Uma regra costuma passar despercebida: se você voltar ao trabalho e se afastar de novo pela mesma doença dentro de 60 dias, os períodos se somam. Nesse caso a empresa não paga outros 15 dias — o pedido ao INSS pode ser feito já no início do novo afastamento.

3. Peça o benefício ao INSS sem perder o prazo

O requerimento é feito no Meu INSS ou pelo telefone 135, com os atestados, laudos e exames anexados. Aqui está o ponto que mais custa dinheiro ao trabalhador: quando o pedido é apresentado em até 30 dias contados do afastamento, o benefício é devido desde o início da incapacidade. Se você demorar mais do que isso, o pagamento passa a valer só a partir da data em que pediu — e os dias anteriores se perdem.

4. Durante o afastamento, seu contrato fica suspenso

Recebendo o benefício do INSS, o contrato de trabalho fica suspenso. Na prática, isso significa que a empresa não pode simplesmente dispensar você nesse período. Se o afastamento tiver origem em acidente de trabalho ou doença ocupacional, existe ainda a estabilidade de 12 meses depois que você retorna.

5. Se a empresa dificultar

  • Recusou o atestado: envie por escrito, com data, e guarde o comprovante de envio.
  • Não emitiu a CAT em caso de acidente ou doença do trabalho: a comunicação pode ser feita pelo próprio trabalhador, pelo médico, pelo sindicato ou por um dependente.
  • Mandou você continuar trabalhando doente: registre a orientação médica de afastamento; ela é o documento que protege você.

Perguntas rápidas

Preciso avisar o INSS antes de completar 15 dias? Não. Nesse período quem paga é a empresa; o pedido ao INSS é feito para o afastamento que passa do 15º dia.
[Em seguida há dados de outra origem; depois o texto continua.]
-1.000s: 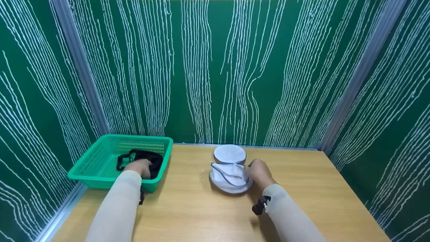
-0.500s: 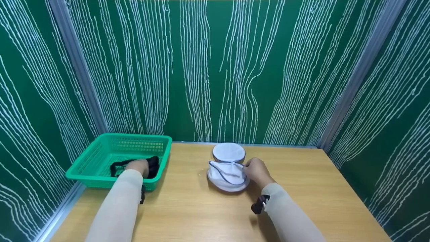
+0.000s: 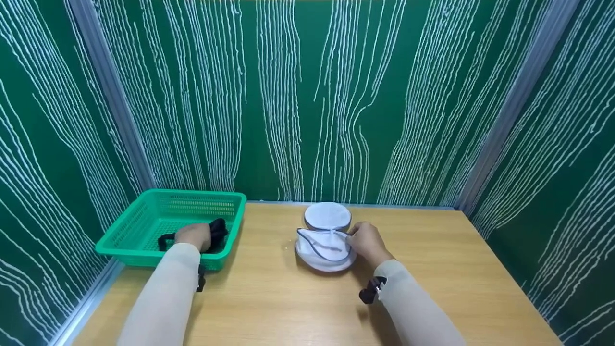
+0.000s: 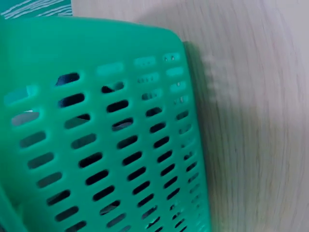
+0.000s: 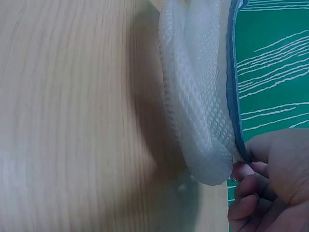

Sou autônomo ou contribuinte individual, como fica? Não existem os 15 dias da empresa: o benefício pode ser pedido desde o início da incapacidade, respeitados a carência e a qualidade de segurado.

Posso ser demitido depois da alta? Com o retorno, o contrato volta a valer normalmente — mas em caso de acidente de trabalho existe a estabilidade de 12 meses.

Nota do advogado

Na minha experiência, a maior parte dos prejuízos nesse momento não vem do INSS, e sim da desorganização dos primeiros dias: atestado entregue sem comprovante, afastamento comunicado só de boca e pedido feito depois dos 30 dias. Oriento sempre a mesma coisa — guarde cópia de tudo que entregar à empresa, anote as datas de início e fim de cada atestado e reúna laudos e exames antes de fazer o requerimento, porque é esse conjunto que o perito vai analisar. Se a empresa criar obstáculo ou o benefício for negado, procure orientação logo, enquanto os prazos ainda estão abertos.

— Antônio Carlos Gonçalves Pereira, OAB/DF 59.104

Fonte oficial: Lei 8.213/1991, arts. 59 a 63 — benefício por incapacidade temporária. Este artigo é informativo e não substitui a análise individual do seu caso.